There is an issue in the scale of what has been provided. Above we just looked at the C foods, but the full provision picture will be ten to fifteen times that. And, the issue is bigger than food. Providence is vast in scale. There are ordinary things – stone for building, slate for roofs, wood for furniture and clay for bricks. There are the old discovered things like glass for windows, wool and cotton for clothes, leather for shoes and wine to drink. Then consider all the other things which have been discovered as useful recently, but which had no use-meaning through most of human and world history. We have coal and oil, buried until later industrialisation. We have iron ore and steel, silicon and silicon chips. We have superconductivity, which must have been set up in the early quantum development of the universe. This is not biology, but the things built into the physical structure of the universe which are for us, which provide.. We, of course, in our arrogance focus on the science we have discovered, and seem not to see the extraordinary extent to which providence is there, for plants and animals and us. Really, most of what we use in our daily lives for everything – machines, power, heat, clothes, artifacts, furniture, technology and travel has been provided down the aeons. We are mere waiters, carrying the food to the table.
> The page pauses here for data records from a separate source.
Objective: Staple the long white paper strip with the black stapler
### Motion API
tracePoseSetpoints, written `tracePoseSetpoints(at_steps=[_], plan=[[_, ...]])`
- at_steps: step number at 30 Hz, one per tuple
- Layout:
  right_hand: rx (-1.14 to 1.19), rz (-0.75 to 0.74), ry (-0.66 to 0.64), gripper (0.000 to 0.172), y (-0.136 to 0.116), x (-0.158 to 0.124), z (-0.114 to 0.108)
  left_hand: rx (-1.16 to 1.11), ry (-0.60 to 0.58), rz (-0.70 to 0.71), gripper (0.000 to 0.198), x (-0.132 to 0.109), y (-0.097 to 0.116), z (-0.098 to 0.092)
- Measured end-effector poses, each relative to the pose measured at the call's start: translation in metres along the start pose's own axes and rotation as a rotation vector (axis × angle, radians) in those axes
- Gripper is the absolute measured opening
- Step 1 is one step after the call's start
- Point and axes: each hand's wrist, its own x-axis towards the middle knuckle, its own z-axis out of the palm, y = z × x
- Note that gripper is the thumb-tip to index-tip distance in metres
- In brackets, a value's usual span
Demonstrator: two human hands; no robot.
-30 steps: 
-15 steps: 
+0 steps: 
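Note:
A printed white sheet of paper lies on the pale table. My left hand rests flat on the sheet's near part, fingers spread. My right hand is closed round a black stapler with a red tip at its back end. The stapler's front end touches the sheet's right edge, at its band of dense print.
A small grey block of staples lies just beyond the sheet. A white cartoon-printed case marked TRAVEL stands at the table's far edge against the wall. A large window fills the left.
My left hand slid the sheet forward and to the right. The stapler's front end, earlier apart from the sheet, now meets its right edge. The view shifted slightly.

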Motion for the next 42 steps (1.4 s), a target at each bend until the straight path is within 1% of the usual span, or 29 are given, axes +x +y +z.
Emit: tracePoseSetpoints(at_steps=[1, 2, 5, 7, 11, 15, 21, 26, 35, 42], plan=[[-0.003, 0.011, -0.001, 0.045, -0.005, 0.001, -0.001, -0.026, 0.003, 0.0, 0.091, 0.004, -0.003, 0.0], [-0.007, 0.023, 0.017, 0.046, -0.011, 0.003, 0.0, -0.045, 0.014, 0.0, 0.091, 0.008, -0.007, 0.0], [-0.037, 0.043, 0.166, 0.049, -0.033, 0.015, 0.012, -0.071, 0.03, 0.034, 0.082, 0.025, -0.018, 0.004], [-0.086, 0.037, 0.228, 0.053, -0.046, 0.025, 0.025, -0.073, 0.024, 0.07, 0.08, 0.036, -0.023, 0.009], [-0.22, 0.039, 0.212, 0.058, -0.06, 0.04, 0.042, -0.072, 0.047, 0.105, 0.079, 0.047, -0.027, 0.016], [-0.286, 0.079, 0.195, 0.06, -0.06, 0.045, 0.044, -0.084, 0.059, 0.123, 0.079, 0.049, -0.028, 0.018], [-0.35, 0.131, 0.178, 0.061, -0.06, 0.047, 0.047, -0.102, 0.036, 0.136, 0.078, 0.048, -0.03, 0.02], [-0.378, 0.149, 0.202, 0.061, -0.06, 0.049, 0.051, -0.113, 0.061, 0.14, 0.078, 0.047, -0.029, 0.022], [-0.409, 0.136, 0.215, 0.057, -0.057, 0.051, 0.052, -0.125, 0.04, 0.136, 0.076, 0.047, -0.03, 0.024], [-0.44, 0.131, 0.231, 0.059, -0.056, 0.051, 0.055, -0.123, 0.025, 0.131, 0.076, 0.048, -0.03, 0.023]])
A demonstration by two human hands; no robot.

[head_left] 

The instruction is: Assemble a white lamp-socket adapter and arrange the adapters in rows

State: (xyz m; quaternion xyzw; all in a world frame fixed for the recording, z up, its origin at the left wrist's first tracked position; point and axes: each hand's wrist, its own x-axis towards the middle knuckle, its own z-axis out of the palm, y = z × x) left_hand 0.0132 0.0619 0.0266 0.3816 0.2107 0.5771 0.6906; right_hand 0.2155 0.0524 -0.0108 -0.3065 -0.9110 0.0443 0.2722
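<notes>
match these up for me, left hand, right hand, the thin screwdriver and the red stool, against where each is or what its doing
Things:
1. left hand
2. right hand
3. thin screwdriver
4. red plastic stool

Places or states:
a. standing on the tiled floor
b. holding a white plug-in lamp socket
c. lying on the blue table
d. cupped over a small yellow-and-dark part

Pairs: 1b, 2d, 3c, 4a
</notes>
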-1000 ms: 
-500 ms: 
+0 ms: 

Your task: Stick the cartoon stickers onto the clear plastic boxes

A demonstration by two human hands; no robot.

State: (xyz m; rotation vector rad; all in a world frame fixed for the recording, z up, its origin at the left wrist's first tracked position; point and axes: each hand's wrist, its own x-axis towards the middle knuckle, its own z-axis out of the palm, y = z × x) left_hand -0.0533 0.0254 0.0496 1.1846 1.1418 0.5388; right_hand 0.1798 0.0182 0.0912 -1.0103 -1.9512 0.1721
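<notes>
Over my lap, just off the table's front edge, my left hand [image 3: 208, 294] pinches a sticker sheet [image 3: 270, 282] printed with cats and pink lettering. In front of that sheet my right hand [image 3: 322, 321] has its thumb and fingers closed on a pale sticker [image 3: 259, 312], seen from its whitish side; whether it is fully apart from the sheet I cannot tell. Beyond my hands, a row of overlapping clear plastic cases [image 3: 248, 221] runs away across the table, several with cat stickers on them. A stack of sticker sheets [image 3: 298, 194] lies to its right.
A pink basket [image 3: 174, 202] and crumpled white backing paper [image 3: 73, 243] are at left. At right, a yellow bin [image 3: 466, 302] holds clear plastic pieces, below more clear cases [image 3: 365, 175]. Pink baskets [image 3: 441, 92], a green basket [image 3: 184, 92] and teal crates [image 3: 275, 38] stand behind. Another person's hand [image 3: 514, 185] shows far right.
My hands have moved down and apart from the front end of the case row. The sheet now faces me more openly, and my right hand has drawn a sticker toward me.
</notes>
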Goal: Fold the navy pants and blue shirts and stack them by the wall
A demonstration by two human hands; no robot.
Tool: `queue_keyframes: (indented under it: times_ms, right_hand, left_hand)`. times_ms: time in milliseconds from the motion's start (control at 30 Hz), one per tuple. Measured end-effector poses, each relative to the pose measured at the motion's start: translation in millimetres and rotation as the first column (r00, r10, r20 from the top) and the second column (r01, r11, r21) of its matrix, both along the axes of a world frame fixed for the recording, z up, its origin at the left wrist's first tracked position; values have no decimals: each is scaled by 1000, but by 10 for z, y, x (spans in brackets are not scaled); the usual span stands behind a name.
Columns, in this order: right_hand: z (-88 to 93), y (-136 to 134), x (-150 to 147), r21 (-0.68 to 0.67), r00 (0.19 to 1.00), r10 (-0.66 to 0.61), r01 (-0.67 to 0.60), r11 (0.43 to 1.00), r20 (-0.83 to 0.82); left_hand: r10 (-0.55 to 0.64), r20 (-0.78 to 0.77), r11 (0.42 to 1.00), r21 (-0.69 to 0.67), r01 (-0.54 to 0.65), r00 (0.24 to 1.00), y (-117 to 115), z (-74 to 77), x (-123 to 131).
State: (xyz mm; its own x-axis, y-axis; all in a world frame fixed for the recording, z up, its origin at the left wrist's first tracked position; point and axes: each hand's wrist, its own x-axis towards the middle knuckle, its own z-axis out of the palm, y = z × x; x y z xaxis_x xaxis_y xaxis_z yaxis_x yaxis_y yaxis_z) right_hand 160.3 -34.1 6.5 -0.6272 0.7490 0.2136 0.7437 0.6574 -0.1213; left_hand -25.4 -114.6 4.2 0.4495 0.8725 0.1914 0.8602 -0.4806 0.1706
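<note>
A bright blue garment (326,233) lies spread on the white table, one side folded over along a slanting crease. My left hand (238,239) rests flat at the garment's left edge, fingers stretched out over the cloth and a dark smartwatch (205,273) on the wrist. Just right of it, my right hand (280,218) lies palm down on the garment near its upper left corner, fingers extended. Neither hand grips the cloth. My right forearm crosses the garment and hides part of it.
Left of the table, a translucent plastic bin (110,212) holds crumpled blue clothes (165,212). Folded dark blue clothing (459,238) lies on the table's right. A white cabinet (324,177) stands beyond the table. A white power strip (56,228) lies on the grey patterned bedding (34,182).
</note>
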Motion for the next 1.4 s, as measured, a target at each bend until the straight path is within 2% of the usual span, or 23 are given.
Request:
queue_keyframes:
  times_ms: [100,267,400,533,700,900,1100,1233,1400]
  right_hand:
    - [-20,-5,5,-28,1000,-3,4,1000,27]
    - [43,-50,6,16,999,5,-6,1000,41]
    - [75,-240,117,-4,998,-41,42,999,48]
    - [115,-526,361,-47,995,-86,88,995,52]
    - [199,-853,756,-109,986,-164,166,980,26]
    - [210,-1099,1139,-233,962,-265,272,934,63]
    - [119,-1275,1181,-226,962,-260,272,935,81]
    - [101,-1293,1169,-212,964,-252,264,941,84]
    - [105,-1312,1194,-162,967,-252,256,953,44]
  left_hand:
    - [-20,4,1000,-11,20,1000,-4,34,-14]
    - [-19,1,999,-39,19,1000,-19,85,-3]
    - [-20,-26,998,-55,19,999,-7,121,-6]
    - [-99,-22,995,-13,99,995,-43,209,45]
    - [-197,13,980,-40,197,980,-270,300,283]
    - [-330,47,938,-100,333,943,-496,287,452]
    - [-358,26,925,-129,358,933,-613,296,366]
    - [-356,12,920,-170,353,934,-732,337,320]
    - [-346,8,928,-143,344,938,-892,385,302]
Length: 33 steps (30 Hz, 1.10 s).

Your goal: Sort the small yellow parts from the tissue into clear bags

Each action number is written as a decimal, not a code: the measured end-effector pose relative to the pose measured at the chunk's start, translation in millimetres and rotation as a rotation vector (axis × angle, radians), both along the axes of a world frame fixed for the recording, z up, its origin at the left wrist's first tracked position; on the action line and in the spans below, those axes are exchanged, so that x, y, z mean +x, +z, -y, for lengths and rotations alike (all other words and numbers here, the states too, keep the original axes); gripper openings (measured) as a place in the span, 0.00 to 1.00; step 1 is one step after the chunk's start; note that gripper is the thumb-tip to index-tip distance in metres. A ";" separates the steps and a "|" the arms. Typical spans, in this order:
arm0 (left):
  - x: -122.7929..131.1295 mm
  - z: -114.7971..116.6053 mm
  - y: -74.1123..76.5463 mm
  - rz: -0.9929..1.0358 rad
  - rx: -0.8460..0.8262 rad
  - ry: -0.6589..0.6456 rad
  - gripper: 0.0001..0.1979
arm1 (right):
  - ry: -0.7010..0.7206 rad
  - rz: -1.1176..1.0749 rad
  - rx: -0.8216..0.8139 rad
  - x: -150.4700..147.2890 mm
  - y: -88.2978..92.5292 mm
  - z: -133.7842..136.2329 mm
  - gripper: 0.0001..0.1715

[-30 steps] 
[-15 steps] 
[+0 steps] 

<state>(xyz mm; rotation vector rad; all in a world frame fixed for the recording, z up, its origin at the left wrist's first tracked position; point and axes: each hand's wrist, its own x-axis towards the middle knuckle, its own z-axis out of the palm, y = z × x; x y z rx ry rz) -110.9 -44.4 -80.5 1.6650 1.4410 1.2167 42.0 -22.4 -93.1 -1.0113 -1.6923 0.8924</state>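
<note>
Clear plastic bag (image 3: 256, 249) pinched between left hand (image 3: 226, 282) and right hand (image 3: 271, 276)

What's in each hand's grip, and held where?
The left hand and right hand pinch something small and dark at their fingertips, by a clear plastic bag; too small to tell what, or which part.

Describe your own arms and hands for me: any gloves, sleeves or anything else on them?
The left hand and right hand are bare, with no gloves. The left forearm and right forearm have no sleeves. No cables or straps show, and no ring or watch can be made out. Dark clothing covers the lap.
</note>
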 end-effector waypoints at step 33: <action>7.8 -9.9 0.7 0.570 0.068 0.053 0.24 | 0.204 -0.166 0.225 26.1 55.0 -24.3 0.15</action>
In the past the carpenter reverently ran his hand along the piece of oak he had been given to use. Now that process is machined down to a selfish act of consumption, without awe, respect for the provenance of all things or an awareness of how slight our contribution is. Yet it remains true that most of what we receive is provided by God, previously beyond our comprehension, but now increasingly understood. Sadly, we are now in the business of destroying a lot of it, the opposite of Providence, the great long-term God denying impoverishment.  Our first step to preventing roaaring away global warming is to acknowledge and study what we have been given for our good. When we see that, we will love God and truly see God’s creation for the act of love it is.